Data Structures and Algorithms

Importance of Data Structures

• Common interview topic for tech companies.
• Foundation of software industry: handling and processing data.
• Efficient data storage is crucial for performance and memory optimization.

Understanding Data

• Everything in IT revolves around data.
• Programming languages, databases, AI are all about processing, storing, and understanding data.

Primitive Data Types

• Basic types to store numbers (integers), text (strings), characters.
• Different ways of storage depending on programming languages.

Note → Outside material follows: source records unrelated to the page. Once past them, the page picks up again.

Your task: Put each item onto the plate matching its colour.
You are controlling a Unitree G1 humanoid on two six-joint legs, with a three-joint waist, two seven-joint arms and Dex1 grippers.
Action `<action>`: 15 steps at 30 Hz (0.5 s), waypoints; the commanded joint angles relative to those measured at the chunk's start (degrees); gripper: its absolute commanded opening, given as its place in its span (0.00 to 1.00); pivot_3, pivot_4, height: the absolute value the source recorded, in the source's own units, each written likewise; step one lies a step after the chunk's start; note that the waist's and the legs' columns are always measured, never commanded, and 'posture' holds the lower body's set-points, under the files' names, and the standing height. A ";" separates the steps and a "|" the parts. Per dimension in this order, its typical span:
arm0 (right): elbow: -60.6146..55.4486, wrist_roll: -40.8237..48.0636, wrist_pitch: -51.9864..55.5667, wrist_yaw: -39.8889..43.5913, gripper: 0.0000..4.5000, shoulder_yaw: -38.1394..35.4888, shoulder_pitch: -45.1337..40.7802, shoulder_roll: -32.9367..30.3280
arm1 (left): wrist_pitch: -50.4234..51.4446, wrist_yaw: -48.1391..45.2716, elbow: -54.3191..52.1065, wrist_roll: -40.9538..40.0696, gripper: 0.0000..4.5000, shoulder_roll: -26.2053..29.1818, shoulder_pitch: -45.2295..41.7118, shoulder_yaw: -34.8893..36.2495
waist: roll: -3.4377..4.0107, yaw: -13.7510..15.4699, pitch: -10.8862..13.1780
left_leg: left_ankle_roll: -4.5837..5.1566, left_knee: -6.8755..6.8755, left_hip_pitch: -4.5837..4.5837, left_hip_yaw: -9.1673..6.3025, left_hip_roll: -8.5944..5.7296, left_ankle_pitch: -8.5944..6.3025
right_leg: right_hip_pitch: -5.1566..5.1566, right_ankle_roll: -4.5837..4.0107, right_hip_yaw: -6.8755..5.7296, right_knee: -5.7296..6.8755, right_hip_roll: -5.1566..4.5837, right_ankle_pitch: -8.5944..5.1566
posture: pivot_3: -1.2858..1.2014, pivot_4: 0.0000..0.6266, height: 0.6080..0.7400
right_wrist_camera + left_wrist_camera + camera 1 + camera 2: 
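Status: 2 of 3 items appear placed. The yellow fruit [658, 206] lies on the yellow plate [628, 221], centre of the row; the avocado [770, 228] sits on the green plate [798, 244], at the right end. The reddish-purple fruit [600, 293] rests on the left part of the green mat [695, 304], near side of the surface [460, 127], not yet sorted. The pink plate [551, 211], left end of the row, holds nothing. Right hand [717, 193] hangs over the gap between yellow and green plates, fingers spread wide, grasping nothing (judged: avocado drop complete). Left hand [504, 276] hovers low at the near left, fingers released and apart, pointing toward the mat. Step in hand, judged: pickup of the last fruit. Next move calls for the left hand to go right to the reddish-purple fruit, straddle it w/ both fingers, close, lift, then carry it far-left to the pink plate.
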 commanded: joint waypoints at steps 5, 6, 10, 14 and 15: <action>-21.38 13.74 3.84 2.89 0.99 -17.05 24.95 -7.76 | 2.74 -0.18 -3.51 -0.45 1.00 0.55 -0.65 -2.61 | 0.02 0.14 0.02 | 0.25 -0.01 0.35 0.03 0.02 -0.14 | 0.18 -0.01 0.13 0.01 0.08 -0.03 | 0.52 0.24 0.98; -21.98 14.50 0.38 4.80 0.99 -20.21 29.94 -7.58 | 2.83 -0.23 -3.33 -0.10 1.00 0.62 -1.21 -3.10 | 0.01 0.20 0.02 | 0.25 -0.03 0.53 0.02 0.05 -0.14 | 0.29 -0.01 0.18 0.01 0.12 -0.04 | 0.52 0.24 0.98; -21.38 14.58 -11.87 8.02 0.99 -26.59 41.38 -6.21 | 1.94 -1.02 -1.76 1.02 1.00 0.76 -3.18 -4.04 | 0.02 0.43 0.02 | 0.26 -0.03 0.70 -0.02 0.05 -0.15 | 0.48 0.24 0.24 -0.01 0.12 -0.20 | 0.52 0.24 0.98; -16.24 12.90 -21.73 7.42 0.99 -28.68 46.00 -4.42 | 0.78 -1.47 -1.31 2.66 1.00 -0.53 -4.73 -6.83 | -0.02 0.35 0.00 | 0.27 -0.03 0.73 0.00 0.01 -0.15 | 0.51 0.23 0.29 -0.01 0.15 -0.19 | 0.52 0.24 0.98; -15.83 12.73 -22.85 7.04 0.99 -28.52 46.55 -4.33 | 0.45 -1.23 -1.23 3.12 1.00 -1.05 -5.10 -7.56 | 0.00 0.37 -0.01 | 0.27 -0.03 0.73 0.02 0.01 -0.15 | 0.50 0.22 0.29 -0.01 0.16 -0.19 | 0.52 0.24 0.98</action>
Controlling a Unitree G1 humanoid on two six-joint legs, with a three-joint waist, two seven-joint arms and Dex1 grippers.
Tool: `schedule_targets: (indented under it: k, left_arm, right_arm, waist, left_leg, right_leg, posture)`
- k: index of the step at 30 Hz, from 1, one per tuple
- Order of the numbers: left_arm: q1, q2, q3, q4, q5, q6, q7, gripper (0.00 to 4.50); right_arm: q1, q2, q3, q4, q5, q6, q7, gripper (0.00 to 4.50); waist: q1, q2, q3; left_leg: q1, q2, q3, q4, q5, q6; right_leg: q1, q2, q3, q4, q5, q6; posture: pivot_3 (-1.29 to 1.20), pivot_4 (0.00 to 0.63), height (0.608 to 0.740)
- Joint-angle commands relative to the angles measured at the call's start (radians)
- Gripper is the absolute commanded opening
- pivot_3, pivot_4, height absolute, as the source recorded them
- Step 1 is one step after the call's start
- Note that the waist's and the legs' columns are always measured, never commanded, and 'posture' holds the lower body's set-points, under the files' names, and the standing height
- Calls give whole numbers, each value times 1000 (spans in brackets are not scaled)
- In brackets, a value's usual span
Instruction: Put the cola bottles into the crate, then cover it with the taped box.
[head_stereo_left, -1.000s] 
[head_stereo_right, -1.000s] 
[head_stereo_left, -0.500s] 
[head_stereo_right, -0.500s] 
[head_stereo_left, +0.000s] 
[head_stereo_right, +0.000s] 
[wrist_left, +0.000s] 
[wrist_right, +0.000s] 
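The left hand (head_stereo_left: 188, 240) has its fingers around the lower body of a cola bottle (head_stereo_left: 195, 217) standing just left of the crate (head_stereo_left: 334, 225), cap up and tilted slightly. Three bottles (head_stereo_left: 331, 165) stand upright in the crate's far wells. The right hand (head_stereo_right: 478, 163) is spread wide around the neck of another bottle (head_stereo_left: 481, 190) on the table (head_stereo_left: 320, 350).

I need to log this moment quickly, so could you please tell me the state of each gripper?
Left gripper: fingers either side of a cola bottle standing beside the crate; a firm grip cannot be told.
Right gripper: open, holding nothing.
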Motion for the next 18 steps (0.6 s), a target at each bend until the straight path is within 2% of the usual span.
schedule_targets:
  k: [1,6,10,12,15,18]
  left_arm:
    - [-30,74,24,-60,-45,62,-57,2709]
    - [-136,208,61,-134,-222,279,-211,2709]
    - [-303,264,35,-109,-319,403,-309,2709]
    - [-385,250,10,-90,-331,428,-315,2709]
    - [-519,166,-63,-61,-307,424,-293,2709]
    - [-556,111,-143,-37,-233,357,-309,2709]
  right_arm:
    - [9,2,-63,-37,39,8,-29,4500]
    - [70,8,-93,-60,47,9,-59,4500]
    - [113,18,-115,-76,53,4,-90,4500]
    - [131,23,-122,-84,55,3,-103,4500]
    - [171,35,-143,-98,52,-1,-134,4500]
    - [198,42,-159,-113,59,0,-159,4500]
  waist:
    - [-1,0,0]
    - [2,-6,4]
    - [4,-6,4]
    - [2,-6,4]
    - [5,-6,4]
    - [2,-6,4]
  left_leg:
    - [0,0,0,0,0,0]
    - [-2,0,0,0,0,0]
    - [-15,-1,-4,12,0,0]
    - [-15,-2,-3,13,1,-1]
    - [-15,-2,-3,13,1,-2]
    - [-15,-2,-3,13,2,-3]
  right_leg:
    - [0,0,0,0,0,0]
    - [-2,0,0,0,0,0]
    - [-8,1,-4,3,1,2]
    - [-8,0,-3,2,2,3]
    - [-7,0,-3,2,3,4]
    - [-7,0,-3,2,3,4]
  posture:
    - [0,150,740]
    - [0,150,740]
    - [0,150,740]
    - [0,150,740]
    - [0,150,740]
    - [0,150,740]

Introduction to Data Structures

• Purpose: Organize and store data efficiently.
• Efficiency: Related to performance and memory usage.
• Problem: Dumping data increases memory and search difficulty.

Algorithms

• Set of instructions to perform tasks (e.g., adding numbers, processing user actions).
• Algorithms can be language-agnostic (pseudo code) and need to be implemented in actual code for different languages.

Importance of Algorithms

• Make applications faster and cost-efficient.
• Enhance user experience.
• Part of a company's strategy to ensure efficient data handling.

Why Companies Focus on Data Structures and Algorithms (DSA)

• Helps in reducing computational costs.
• Provides better customer experience with fast applications.
• Filters candidates in hiring processes.

Summary on Data Structures

• Data structures organize and store data efficiently.
• Upcoming sessions will cover types, usage, and when to use specific data structures and algorithms.

Abstract Data Types (ADT)

• Conceptual models to handle data types.
• Examples include arrays, lists, sets, and queues.

Arrays

• Simple data structure to store data sequence.
• Operations include reading, searching, inserting, and deleting elements.
• Each operation affects time complexity differently.

Time Complexity

• Measure of algorithm efficiency based on input size.
• Types include O(1), O(n), O(log n), O(n^2), etc.
• Big O Notation is used to express time complexity.

Common Algorithms

• Linear Search: Check each element, time complexity O(n).
• Binary Search: Divide and conquer approach, time complexity O(log n).

Sorting Techniques

• Bubble Sort: Simple to implement, time complexity O(n^2).
• Selection Sort: Reduces swaps, time complexity O(n^2).
• Insertion Sort: Efficient for small data sets, involves shifting elements.
• Quick Sort: Divide and conquer, efficient, average time complexity O(n log n).
• Merge Sort: Stable sort using divide and conquer, time complexity O(n log n).

Linked Lists

• Dynamic data structure, nodes linked with pointers.
• Singly Linked Lists: One direction traversal.
• Doubly Linked Lists: Bi-directional traversal (forward and backward).

Stacks

• Last In First Out (LIFO) data structure.
• Operations: Push, Pop, Peek.
• Used in function call management and undo mechanisms.

Queues

• First In First Out (FIFO) data structure.
• Operations: Enqueue, Dequeue, Peek.
• Used in scheduling and resource sharing.

Trees

• Hierarchical data structure.
• Binary Trees: Each node has at most two children.
• Binary Search Trees (BST): Left child < parent, right child > parent.

This summary captures the essence of data structures and algorithms, their importance, various types, operations, and usage scenarios in software development.